= Problem =
Restate the whole listing below word for word and keep the images out.
== Dataset excerpt
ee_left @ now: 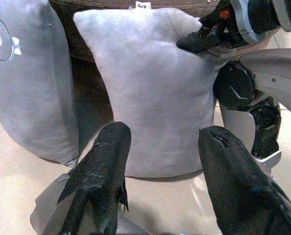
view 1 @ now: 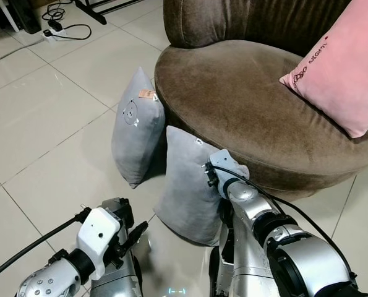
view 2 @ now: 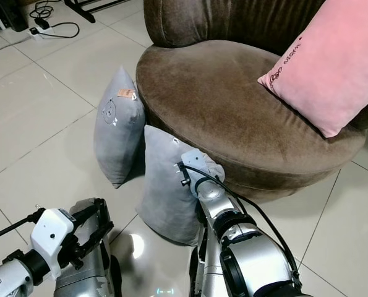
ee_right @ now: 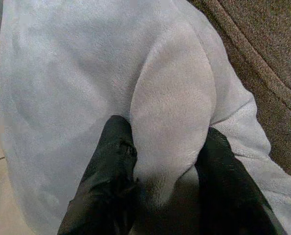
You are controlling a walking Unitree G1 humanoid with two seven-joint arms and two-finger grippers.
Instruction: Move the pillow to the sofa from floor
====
= Answer to the exercise =
ee_left @ now: 
view 1 @ now: 
view 2 @ now: 
ee_right @ now: 
You are controlling a walking Unitree G1 humanoid with two seven-joint arms and two-finger grippers.
Instruction: Move the pillow to the sofa from floor

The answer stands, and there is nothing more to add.